The metrics, of course, have limitations, but indices are a valuable tool for measuring progress – and incentivizing efforts to make progress – on any given issue. As countries measured by NTI have learned, it’s not where you rank on the Index, it’s where you were last time that matters. Indices reinforce good behavior.

As a former policy maker in the U.K., I can attest to the value of metrics. In 2014, the Institute for Economics and Peace published the inaugural edition of the U.K. Peace Index, which found that the UK was significantly more peaceful than it was a decade before.

The 2014 U.K. Index gauged peace according to the levels of violent crime, homicide, public disorder, weapons crime and number of police. It revealed the largest decline in crime of all the European countries over that period.

In identifying the drivers of peace and causes of violence in the U.K., the 2014 Index provided evidence that poverty and lack of opportunity were the drivers most closely associated with violence.

From a public policy perspective, this gave ammunition to argue for greater emphasis on policies that placed emphasis on education and economic opportunity. After all, lack of peace cost the equivalent of 7.7% of the U.K.’s annual GDP. 

For two days, the publication and commentary drove headlines in the media. The reasons for that varied – but today, perhaps the time has come again for looking at the way we use resources in the U.K.

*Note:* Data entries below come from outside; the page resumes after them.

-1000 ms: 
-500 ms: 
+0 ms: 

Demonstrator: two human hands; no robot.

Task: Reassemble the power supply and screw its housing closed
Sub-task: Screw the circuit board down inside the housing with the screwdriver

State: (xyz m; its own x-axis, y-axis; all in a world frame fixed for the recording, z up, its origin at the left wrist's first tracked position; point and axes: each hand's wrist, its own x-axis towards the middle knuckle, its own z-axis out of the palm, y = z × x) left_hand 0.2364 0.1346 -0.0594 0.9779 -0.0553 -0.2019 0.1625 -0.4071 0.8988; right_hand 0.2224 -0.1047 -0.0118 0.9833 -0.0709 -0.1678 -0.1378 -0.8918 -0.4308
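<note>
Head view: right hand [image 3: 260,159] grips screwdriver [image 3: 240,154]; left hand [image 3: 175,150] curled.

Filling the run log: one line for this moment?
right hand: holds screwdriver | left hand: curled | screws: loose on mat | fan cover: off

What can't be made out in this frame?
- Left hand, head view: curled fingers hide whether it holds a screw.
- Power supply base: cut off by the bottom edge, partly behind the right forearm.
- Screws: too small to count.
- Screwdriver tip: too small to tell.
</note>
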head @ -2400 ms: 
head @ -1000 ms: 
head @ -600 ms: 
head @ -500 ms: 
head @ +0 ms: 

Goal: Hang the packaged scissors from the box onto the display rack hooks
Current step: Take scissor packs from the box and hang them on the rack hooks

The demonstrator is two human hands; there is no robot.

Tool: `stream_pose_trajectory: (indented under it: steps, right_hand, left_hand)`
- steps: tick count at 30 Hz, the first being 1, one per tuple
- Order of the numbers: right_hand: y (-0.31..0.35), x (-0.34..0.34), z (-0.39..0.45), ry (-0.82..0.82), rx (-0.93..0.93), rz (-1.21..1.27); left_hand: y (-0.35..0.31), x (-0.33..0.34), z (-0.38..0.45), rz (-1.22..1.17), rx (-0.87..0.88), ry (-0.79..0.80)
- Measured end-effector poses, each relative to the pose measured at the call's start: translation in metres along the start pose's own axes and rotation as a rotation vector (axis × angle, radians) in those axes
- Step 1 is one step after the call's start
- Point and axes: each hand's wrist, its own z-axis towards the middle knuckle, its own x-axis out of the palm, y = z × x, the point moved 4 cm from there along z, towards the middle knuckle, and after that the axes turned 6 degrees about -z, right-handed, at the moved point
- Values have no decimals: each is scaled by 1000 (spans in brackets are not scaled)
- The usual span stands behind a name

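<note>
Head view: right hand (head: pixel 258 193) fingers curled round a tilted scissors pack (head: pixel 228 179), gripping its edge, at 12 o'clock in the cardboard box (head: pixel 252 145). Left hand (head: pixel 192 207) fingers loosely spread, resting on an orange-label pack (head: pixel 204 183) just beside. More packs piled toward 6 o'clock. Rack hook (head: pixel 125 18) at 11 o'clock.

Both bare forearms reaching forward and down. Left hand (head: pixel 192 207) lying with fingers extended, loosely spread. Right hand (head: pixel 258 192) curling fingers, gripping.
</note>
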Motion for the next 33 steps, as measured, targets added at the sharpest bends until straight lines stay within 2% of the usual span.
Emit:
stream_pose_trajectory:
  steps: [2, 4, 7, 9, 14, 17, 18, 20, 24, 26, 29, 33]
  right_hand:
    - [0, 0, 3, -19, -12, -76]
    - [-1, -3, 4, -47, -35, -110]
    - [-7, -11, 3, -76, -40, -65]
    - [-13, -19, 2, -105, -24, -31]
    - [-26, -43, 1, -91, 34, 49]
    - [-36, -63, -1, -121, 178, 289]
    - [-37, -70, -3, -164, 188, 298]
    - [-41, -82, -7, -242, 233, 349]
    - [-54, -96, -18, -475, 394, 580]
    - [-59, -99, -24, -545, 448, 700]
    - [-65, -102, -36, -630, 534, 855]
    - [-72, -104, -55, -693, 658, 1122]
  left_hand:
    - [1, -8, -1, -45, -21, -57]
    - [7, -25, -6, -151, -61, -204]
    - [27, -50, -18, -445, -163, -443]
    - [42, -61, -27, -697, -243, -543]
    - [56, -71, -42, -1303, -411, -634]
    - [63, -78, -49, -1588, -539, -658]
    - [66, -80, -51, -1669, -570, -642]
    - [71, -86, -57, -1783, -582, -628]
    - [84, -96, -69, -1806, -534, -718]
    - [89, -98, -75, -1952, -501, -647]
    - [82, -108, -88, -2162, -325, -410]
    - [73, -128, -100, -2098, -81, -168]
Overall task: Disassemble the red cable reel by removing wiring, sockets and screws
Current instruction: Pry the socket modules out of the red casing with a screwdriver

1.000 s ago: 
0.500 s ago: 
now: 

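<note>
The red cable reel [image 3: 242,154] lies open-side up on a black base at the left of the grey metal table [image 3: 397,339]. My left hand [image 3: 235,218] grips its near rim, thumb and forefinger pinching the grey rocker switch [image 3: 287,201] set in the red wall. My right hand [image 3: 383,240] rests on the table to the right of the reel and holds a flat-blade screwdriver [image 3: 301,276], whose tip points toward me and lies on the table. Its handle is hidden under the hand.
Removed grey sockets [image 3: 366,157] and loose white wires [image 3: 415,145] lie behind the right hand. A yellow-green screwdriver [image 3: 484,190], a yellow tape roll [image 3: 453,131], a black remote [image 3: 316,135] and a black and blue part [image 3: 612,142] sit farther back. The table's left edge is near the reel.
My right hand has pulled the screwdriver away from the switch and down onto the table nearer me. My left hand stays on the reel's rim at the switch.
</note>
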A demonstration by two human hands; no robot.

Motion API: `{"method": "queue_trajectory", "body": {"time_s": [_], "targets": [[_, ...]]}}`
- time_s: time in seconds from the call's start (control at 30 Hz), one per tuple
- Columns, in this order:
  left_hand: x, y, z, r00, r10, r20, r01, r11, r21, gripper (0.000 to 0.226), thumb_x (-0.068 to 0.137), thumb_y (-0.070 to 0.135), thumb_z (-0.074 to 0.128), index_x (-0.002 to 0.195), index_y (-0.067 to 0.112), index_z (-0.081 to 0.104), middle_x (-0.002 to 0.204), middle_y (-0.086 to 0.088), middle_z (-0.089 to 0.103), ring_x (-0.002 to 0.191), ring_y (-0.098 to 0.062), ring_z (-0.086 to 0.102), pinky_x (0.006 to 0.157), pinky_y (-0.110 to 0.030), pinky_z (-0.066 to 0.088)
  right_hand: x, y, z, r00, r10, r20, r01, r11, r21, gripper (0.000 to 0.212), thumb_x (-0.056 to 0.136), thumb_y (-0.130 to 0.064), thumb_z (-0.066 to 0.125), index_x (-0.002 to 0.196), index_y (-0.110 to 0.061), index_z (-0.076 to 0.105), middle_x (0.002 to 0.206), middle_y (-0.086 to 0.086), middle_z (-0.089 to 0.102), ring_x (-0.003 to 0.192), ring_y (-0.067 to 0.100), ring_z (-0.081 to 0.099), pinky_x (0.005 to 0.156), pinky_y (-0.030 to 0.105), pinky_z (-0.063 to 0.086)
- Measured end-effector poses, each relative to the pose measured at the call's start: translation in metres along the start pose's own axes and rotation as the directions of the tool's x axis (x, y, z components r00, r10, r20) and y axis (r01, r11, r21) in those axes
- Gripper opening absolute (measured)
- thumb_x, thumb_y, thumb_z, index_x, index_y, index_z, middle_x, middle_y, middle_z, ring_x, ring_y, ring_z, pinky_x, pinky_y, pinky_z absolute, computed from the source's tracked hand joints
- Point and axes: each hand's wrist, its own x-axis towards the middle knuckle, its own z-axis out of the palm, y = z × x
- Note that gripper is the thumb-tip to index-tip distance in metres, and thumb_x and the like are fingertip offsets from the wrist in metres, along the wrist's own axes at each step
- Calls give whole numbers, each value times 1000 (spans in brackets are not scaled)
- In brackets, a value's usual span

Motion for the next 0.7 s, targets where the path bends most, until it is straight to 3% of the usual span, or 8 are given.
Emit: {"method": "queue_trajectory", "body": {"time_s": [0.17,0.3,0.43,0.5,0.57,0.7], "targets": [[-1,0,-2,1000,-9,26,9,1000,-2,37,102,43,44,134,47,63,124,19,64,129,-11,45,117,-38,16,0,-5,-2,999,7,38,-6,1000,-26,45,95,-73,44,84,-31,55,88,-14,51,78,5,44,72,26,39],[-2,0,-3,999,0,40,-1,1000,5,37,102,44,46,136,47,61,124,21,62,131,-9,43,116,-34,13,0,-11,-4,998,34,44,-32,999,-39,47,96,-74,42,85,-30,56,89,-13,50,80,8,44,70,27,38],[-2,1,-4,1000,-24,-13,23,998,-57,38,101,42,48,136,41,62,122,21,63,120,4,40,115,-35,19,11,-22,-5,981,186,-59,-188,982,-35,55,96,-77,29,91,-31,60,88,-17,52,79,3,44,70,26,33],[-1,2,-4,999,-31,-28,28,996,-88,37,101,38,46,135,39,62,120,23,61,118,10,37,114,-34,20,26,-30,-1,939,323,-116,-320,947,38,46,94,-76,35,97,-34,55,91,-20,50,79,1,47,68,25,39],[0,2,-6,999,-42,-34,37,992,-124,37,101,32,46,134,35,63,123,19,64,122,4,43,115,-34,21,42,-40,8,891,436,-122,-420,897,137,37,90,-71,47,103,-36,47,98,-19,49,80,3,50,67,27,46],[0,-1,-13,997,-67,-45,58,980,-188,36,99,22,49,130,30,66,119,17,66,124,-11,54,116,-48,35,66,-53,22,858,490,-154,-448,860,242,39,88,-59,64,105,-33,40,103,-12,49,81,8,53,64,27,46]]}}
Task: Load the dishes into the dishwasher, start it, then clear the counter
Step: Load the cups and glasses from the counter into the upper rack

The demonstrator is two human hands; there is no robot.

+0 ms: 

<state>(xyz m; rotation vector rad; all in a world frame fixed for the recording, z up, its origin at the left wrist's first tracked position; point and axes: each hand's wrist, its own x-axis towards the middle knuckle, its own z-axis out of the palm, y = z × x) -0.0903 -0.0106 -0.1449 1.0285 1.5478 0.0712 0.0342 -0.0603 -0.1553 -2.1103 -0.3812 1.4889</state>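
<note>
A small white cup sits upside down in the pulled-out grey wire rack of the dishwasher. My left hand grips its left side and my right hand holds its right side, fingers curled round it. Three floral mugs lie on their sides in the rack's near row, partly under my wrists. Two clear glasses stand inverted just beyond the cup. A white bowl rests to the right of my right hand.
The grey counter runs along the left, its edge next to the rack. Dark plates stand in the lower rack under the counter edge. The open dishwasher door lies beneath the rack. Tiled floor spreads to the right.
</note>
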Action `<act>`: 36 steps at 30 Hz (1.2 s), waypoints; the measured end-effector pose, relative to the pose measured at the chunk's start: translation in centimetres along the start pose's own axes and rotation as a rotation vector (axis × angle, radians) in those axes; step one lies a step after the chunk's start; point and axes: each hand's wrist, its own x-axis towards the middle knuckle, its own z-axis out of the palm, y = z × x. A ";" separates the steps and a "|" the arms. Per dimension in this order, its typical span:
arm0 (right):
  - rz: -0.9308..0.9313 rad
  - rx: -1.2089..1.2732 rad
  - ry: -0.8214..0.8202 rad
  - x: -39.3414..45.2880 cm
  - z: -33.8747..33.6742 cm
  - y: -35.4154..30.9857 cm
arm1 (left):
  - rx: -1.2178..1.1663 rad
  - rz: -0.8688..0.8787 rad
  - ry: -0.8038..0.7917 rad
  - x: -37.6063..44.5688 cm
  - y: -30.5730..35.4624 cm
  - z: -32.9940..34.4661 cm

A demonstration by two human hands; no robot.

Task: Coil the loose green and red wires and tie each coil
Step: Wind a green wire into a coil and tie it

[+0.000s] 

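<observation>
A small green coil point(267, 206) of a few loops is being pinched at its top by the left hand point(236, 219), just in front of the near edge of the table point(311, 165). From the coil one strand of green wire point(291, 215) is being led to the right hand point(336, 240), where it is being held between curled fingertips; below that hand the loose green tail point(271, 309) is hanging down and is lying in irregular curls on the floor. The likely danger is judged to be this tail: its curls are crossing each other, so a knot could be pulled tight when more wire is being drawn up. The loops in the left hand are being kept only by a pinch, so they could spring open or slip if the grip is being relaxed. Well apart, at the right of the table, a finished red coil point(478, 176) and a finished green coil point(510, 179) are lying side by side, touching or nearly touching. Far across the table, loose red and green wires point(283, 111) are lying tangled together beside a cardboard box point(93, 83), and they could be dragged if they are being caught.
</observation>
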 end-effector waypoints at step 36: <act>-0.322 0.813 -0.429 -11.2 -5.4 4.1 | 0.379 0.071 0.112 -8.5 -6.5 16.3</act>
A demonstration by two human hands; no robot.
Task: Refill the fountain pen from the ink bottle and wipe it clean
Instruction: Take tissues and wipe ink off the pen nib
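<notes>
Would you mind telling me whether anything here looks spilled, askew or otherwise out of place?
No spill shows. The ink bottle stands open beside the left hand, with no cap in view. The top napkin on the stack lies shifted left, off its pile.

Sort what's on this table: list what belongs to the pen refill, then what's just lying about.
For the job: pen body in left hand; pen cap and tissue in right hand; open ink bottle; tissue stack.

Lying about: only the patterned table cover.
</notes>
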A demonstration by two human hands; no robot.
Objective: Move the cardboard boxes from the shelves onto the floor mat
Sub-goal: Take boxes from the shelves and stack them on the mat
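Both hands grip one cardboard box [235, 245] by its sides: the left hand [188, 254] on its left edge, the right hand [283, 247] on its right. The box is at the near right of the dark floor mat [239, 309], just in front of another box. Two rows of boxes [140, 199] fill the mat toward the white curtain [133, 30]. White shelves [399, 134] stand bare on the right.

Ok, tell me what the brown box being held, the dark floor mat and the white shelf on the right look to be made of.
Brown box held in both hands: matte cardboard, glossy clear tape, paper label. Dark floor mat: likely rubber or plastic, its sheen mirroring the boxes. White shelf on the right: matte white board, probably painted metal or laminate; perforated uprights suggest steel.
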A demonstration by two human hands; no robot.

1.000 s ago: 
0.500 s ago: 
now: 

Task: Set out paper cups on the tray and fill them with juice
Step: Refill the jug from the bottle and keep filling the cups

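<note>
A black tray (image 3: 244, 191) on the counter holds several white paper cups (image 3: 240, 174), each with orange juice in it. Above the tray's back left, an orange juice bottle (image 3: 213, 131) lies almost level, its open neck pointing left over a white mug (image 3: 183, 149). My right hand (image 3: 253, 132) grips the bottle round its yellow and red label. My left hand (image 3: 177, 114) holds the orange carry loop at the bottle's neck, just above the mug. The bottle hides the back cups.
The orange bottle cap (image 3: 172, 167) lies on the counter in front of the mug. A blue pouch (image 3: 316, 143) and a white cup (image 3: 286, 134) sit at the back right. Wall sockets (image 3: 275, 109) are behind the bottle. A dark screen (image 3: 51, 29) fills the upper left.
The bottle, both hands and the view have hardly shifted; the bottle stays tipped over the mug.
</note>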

I firmly believe in the Global Peace Index – in its’ as-yet unfulfilled potential and in its capacity to help policymakers and others recognize dangerous trends, so that they can put their efforts toward reversing them, and positive trends, so that they can be reinforced. 

I appreciate the invitation to be a part of the important discussion here today, and I am grateful for your important work. At NTI, we are working every day to build a safer and more peaceful world – and I know you are, too. Your energy and commitment is needed – and your contribution is invaluable. 

Thank you, again, to Steve – and thank you to all of you.